Clearly enjoying the opportunity to chat informally to her audience Reid described the pleasure of touring with Steve Earle – a mentor and big supporter of her music – earlier this year, recalling her young son, with them for the tour, running across the stage with Steve Earle in pursuit. Earle featured with her on the recording of her next song, ‘Sweet Annie’.
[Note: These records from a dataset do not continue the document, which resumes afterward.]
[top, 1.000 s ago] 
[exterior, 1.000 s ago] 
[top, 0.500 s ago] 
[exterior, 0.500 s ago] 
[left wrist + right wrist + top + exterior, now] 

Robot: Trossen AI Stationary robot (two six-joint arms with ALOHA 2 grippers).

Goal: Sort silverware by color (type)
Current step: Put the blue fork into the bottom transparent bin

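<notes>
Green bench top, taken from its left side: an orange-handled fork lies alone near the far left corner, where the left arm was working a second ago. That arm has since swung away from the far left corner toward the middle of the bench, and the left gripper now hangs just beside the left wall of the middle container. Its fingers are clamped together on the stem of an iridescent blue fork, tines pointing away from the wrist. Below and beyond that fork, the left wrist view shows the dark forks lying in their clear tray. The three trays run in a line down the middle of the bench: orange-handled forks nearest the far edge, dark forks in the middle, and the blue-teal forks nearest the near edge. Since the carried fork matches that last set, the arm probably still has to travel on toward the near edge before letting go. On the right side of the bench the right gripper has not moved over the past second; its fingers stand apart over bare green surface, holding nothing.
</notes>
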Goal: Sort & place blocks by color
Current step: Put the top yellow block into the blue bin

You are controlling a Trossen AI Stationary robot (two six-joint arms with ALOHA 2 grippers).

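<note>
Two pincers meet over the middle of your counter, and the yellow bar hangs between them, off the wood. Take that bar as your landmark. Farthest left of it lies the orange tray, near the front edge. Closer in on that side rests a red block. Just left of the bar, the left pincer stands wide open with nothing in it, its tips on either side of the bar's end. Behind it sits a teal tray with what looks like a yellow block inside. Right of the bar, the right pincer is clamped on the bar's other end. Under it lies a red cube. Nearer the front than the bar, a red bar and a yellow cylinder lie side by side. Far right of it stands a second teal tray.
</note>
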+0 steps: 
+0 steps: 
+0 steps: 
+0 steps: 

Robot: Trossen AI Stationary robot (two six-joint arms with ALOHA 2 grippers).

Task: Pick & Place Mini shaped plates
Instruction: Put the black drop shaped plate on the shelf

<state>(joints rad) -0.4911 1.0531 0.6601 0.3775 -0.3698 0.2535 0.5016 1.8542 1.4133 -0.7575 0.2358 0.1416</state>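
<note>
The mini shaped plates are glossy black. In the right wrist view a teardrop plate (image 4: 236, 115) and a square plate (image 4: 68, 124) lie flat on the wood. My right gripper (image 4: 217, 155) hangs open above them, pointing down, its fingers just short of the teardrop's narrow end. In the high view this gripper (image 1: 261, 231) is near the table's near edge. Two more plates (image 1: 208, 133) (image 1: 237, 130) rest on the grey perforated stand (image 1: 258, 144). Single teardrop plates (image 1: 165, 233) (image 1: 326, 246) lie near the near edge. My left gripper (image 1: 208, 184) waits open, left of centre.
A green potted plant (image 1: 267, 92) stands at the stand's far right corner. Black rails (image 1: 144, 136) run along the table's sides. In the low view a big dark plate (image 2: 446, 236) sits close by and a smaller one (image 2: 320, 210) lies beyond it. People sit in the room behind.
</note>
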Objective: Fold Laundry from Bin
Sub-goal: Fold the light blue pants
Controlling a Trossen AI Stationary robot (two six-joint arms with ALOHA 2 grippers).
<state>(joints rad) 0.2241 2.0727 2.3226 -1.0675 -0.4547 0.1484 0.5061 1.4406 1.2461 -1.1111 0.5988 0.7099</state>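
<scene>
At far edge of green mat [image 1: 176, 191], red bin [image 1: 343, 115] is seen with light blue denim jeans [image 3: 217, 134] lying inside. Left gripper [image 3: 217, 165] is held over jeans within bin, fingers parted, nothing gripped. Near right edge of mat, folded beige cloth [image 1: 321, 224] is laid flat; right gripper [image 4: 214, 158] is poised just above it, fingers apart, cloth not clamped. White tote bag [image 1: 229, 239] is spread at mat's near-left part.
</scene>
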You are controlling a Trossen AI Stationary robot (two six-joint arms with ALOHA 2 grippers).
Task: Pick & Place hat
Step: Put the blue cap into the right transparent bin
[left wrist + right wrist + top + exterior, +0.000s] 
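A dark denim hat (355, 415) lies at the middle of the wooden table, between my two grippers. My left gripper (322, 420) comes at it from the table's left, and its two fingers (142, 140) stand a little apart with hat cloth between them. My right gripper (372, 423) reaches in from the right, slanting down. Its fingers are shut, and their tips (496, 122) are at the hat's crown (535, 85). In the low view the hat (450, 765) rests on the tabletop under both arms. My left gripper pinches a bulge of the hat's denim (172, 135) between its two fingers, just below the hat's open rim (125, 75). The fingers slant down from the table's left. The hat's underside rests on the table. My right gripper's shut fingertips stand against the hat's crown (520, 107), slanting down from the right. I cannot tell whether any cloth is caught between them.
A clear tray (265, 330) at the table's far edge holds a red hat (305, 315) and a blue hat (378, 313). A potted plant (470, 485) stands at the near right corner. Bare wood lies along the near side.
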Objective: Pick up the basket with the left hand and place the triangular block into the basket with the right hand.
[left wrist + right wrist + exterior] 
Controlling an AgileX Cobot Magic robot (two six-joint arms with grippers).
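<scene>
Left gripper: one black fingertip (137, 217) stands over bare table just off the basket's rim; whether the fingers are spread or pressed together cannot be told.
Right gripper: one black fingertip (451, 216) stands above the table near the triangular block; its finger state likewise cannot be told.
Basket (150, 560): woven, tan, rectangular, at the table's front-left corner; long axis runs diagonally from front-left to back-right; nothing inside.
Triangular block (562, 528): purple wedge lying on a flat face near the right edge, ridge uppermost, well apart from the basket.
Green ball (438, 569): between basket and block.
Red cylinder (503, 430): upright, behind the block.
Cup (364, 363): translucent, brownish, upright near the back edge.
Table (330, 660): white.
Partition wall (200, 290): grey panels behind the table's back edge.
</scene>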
Introduced as her “existential crisis song“, and the one she is most proud of, ‘What Constitutes a Sin’ is indeed a powerful song with Reid singing, “Well baby I’m just dying to know what constitutes a sin/ is it the killing in your smile or the red dress on your skin/ ‘cos’ I was happy in my life and then you walked on in/ so baby I’m just dying to know what constitutes a sin.” It’s a combination of the conversational with the confessional which can’t help but put one in mind of the songs of Mary Gauthier–a flattering comparison fully deserved. ‘Made Just For You’, Reid told us, is a song written when planning parenthood with her wife while ‘This Is You’, also featured on ‘Lawside’ and rather in the mould of Gillian Welch was Reid’s most strongly American roots influenced song of the performance.
Reid closed with the gentle lilt in 6:8 time of ‘I Love Her So’, from her ‘Trails’ album, returning to enthusiastic applause from the audience for her encore, playing Dougie MacLean’s ‘Caledonia’, which she recalled she hadn’t played since her high school days, before closing with ‘Mona Lisa’, which she dedicated to a venerable Dundee institution of that name, now closed and up for sale. She joked that if she made enough money from the song maybe she should buy it and keep it just the same that it is. A fitting conclusion to a very fine set from Reid.
Support came from Tom Webber, who played an excellent set of original songs on guitar, displaying his very fine fingerpicking skills, and considerable stage presence. Webber was joined on stage for a couple of songs on keys by Jonathan Quarmby and by Maya Lane on vocals on ‘Everybody’s Got to Learn Sometime’, a collaboration with her on his recent EP ‘The RAK Tracks’.